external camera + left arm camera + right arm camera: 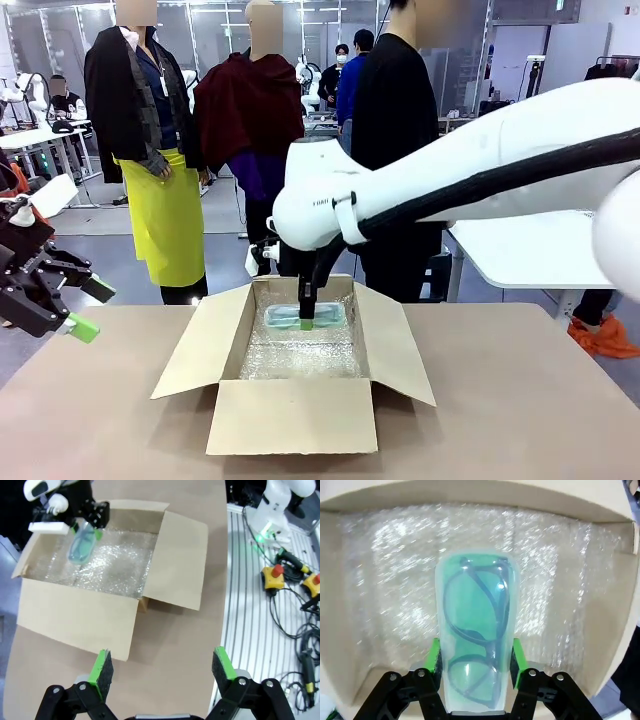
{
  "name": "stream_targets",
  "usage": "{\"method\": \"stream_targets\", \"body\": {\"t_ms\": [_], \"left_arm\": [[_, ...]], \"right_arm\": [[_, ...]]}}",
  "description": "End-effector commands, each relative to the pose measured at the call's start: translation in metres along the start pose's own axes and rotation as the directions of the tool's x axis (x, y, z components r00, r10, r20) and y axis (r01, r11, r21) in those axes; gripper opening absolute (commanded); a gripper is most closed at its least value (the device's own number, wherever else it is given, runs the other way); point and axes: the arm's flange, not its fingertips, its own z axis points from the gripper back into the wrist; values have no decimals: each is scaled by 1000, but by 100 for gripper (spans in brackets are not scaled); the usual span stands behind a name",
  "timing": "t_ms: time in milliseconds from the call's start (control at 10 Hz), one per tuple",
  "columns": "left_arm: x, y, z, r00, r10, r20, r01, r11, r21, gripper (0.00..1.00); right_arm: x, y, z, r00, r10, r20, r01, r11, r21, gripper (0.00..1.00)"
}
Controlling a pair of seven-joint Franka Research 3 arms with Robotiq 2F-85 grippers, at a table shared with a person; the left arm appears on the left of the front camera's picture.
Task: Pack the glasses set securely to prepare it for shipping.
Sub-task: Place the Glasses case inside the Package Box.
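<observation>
A clear-wrapped pack with mint-green-framed glasses [475, 635] of the glasses set is held between my right gripper's [475, 661] green pads, so the right gripper is shut on it. In the front view the right gripper [306, 318] reaches down into the open cardboard box [296, 415], with the pack [304, 316] low over the bubble wrap [300, 355] lining the bottom. The left wrist view shows the same pack [81, 545] inside the box [75, 615]. My left gripper [86, 308] hangs open at the far left, above the table, empty; its pads [101, 667] stand wide apart.
The box's flaps [398, 345] are spread open to all sides on the brown table [520, 400]. A person in black stands behind the box at the far edge. Beyond the table's edge in the left wrist view lie cables and yellow button boxes [272, 577].
</observation>
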Motion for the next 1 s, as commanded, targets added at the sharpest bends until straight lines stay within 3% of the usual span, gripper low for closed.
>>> {"method": "stream_targets", "body": {"t_ms": [0, 300, 500, 600, 900], "left_arm": [[1, 0, 2, 1000, -3, 25, 3, 1000, -15, 100], [1, 0, 2, 1000, -3, 25, 3, 1000, -15, 100], [1, 0, 2, 1000, -3, 25, 3, 1000, -15, 100], [1, 0, 2, 1000, -3, 25, 3, 1000, -15, 100], [1, 0, 2, 1000, -3, 25, 3, 1000, -15, 100]], "right_arm": [[2, -20, -23, 998, 39, 55, -40, 999, 19, 46], [3, -42, -55, 998, 64, 26, -64, 998, -16, 46], [4, -44, -57, 998, 61, 18, -61, 998, 10, 90], [3, -45, -56, 998, 50, 24, -51, 999, 18, 100], [-4, -39, -41, 999, 8, 43, -9, 1000, 28, 100]]}}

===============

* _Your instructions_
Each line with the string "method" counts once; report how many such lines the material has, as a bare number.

* _Written solution_
2